HomeA la uneAN II DE L’INSURRECTION POPULAIRE : « Nous attendons la victoire judiciaire », dixit Franck Sya, porte-parole des parents des victimes et des blessés

AN II DE L’INSURRECTION POPULAIRE : « Nous attendons la victoire judiciaire », dixit Franck Sya, porte-parole des parents des victimes et des blessés


 

La Nation a tenu à marquer d’une pierre blanche le 2e anniversaire de l’insurrection populaire des 30 et 31 octobre 2014. En la mémoire des martyrs, tombés, pour l’avènement de la démocratie et des blessés de l’insurrection populaire et du putsch du 16 septembre 2015, elle a organisé le 31 octobre 2016, une cérémonie officielle d’hommage sur le site de l’ex Assemblée nationale. En plus du président du Faso, Roch Marc Christian Kaboré, et des membres de son gouvernement, plusieurs personnalités dont les anciens présidents, Michel Kafando et Jean baptiste Ouédraogo, le président du Conseil national de Transition, Shérif Sy, sont venues s’incliner sur la mémoire des martyrs. Une occasion pour les familles des victimes de réclamer justice pour ceux à qui la Nation rend hommage.

Il est 9h30 lorsque tout se fige aux alentours du site de l’ancienne Assemblée nationale à Ouagadougou. C’était le 31 octobre dernier. La sirène de la mairie centrale de Ouagadougou retentit, pour rappeler à tous que des filles et fils du « pays des hommes intègres » sont tombés pour la patrie.

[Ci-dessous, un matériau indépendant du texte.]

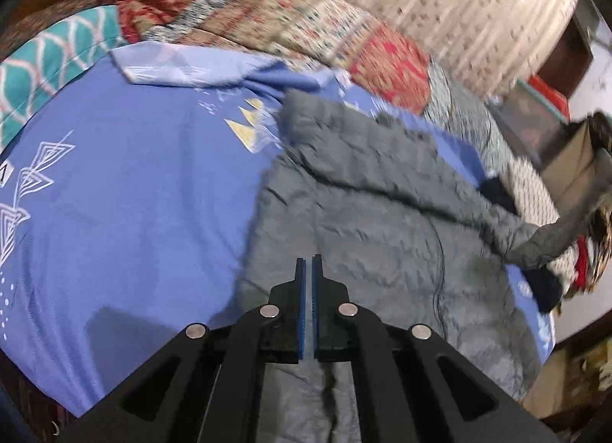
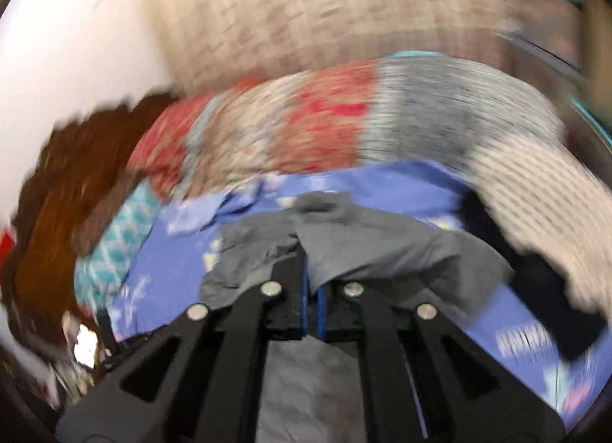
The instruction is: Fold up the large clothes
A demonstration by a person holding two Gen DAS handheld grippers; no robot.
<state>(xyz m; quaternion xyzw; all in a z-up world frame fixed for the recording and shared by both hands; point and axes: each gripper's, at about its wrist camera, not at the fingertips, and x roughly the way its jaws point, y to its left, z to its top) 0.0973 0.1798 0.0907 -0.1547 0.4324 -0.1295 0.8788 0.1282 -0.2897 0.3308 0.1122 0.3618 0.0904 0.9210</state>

A l’instar de la ville de Ouagadougou, tout le pays observe une minute de silence en mémoire des martyrs de la nation. Ceux-là mêmes qui ont perdu la vie, lors de l’insurrection populaire des 30 et 31 octobre 2014, et du putsch du 16 septembre 2015. Un hommage de la Nation qui concerne également ceux qui ont été blessés lors de ces douloureux évènements. La foule qui a participé à la marche en mémoire de ces derniers, avait rallié le site de la cérémonie officielle. Une marche qui a débuté à la place de la Nation peu après 8h30mn. Les marcheurs étaient scindés en 3 vagues. Dans la première, on pouvait distinguer entre autres des membres du gouvernement, des présidents d’institutions. Des véhicules séparaient les différentes vagues. Sur un porte-char, étaient accrochées des cadres présentant les photos des martyrs. Cependant, 7 d’entre eux portaient uniquement les noms des victimes, sans aucune photo. Autour du convoi, les forces de défenses et de sécurité, mobilisées en grand nombre, veillaient au bon déroulement de la marche. Elles étaient également présentes en grand nombre parmi les marcheurs, tout comme les « amazones » de la brigade verte. Plusieurs haltes sont observées par le convoi durant le trajet, et l’hymne nationale entonnée. Chaque vague chantait à qui mieux mieux. Peu après une énième halte, un marcheur, un des blessés de l’insurrection populaire à ce qu’il paraît, s’écroule non loin du rond-point des Nations unies. Il est 9h 16. Visiblement mal en point, il est extrait du convoi et amené sur le bas de la route.  Il sera alors pris en charge par les secours, puis transporté dans un centre de santé par une ambulance de l’Ecole nationale de police. C’est donc peu avant 9h30 que les marcheurs rallient le site de la cérémonie officielle d’hommage. Après la minute de silence, place à la cérémonie.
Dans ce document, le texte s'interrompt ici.